Shandy datang ke Baan Tong Luang guna menemui padong, “kaum wanita leher panjang,” bagian dari Suku Karen. Sejak belia, mereka mengenakan gelang-gelang logam di leher (juga tangan dan betis) dengan tujuan melindungi diri dari gigitan harimau. Seiring pertambahan usia, gelang itu bertumpuk kian tinggi dan leher mereka pun kian jenjang. Sejumlah orang menjuluki mereka “wanita jerapah.”
“Yang paling saya suka dari traveling,” jelas Shandy, “adalah kesempatan untuk melihat sesuatu yang baru, mencoba sesuatu yang berbeda.” Di Chiang Mai, dia menikmati Thailand dalam versi yang berbeda.
PANDUAN
Rute
Kota Chiang Mai berlokasi sekitar 700 kilometer di utara Bangkok. Penerbangan ke sini dilayani antara lain oleh Singapore Airlines (singaporeair.com) via Singapura, serta Thai Airways (thaiairways.com) dan AirAsia (airasia.com) via Bangkok. Dari Bangkok, Chiang Mai juga bisa dijangkau dengan menaiki kereta yang dioperasikan oleh State Railway of Thailand (railway.co.th) dengan waktu tempuh 12 jam.
Penginapan
Menginap di hotel tepi sungai adalah bagian integral dari pengalaman liburan di Chiang Mai. Salah satu properti yang layak dipilih ialah Anantara Chiang Mai Resort (123-123/1 Charoen Prathet Road; 66-53/253-333; chiangmai.anantara.com; mulai dari Rp3.200.000), resor elok yang menaungi 84 kamar, ditambah Serviced Suites yang menampung 44 unit residensial berisi satu hingga tiga kamar. Di samping kolam renang yang membentang 34 meter di tepi sungai, tamu bisa menemukan restoran yang menempati bekas kantor konsulat Inggris.
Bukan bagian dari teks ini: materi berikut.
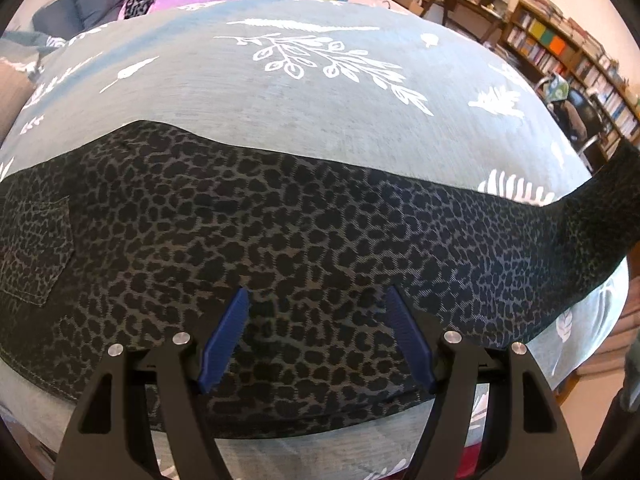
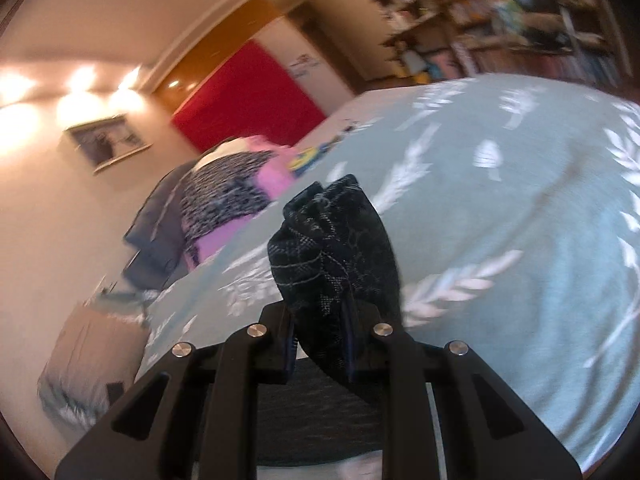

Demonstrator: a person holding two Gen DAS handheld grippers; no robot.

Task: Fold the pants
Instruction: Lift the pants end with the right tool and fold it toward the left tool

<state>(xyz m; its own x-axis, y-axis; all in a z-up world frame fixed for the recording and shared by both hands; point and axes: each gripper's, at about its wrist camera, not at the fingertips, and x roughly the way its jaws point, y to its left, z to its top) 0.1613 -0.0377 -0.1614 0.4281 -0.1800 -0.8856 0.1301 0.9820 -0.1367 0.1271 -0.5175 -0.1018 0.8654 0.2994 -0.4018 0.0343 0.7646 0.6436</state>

Anantara Chiang Mai juga memiliki spa dengan menu ikonis Lanna Ritual, pijat 90 menit Bersama seorang terapis yang dibekali kemampuan mendeteksi problem pada tubuh Anda.
Informasi
Kuil merupakan objek wisata utama. empat di antaranya—Wat Phra Singh, Wat Chiang Man, Wat Suan Dok, Wat Chedi Luang—berlokasi di pusat kota, sementara dua lainnya bersemayam di perbukitan di luar kota, yakni Wat Pha Lat dan Wat Phra That Doi Suthep. Chiang Mai memiliki dua festival besar: Songkran (April) dan Yee Peng (November). Untuk bertemu suku-suku dataran tinggi, tempat yang paling mudah didatangi adalah Desa Baan Tong Luang. Untuk informasi lain seputar objek wisata dan jadwal acara, kunjungi situs Tourism Authority of Thailand (wisatathailand.com).
Dipublikasikan perdana di majalah DestinAsian Indonesia edisi Januari/Maret 2018 (“Rahasia Utara”).